To do:
Would you reproduce every line of the material exactly?

Data segment:
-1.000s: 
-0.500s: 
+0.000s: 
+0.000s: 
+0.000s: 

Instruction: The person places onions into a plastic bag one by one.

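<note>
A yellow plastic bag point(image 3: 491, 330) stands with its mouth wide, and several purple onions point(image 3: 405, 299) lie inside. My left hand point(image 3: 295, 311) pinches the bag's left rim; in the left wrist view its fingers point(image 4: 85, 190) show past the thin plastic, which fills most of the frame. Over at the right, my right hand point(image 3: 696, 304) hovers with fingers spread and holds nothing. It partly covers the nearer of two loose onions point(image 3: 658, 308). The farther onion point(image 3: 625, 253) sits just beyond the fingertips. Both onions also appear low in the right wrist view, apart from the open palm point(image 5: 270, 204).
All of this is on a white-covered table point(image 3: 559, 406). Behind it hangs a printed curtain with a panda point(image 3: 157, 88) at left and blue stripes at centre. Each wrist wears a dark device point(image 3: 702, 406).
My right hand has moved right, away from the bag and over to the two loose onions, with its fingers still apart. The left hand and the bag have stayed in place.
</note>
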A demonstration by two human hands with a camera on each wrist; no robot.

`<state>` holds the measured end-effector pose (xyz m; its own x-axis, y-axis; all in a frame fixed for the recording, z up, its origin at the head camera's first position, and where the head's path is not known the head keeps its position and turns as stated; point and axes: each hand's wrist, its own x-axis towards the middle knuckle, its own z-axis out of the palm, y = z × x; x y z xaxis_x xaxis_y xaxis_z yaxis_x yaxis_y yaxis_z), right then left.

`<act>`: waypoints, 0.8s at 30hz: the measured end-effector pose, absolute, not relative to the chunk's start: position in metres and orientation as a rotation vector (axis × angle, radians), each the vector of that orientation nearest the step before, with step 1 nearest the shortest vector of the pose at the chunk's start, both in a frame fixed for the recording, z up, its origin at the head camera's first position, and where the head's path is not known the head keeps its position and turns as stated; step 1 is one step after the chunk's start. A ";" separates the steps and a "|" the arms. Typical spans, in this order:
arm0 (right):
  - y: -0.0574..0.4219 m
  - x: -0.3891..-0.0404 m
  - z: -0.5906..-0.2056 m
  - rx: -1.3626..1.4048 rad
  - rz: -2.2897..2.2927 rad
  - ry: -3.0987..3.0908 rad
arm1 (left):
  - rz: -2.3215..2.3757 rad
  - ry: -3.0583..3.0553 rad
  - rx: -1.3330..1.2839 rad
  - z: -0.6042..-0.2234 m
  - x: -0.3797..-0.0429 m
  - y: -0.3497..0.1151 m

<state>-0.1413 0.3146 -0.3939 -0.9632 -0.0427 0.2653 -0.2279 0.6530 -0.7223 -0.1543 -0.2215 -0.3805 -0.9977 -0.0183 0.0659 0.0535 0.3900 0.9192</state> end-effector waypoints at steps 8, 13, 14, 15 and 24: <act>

Answer for the task:
-1.000s: 
-0.500s: 
+0.000s: 
+0.000s: 
+0.000s: 

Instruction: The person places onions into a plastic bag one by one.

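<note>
A yellow plastic bag point(image 3: 491, 330) stands with its mouth wide, and several purple onions point(image 3: 405, 299) lie inside. My left hand point(image 3: 295, 311) pinches the bag's left rim; in the left wrist view its fingers point(image 4: 85, 190) show past the thin plastic, which fills most of the frame. Over at the right, my right hand point(image 3: 696, 304) hovers with fingers spread and holds nothing. It partly covers the nearer of two loose onions point(image 3: 658, 308). The farther onion point(image 3: 625, 253) sits just beyond the fingertips. Both onions also appear low in the right wrist view, apart from the open palm point(image 5: 270, 204).
All of this is on a white-covered table point(image 3: 559, 406). Behind it hangs a printed curtain with a panda point(image 3: 157, 88) at left and blue stripes at centre. Each wrist wears a dark device point(image 3: 702, 406).
My right hand has moved right, away from the bag and over to the two loose onions, with its fingers still apart. The left hand and the bag have stayed in place.
</note>
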A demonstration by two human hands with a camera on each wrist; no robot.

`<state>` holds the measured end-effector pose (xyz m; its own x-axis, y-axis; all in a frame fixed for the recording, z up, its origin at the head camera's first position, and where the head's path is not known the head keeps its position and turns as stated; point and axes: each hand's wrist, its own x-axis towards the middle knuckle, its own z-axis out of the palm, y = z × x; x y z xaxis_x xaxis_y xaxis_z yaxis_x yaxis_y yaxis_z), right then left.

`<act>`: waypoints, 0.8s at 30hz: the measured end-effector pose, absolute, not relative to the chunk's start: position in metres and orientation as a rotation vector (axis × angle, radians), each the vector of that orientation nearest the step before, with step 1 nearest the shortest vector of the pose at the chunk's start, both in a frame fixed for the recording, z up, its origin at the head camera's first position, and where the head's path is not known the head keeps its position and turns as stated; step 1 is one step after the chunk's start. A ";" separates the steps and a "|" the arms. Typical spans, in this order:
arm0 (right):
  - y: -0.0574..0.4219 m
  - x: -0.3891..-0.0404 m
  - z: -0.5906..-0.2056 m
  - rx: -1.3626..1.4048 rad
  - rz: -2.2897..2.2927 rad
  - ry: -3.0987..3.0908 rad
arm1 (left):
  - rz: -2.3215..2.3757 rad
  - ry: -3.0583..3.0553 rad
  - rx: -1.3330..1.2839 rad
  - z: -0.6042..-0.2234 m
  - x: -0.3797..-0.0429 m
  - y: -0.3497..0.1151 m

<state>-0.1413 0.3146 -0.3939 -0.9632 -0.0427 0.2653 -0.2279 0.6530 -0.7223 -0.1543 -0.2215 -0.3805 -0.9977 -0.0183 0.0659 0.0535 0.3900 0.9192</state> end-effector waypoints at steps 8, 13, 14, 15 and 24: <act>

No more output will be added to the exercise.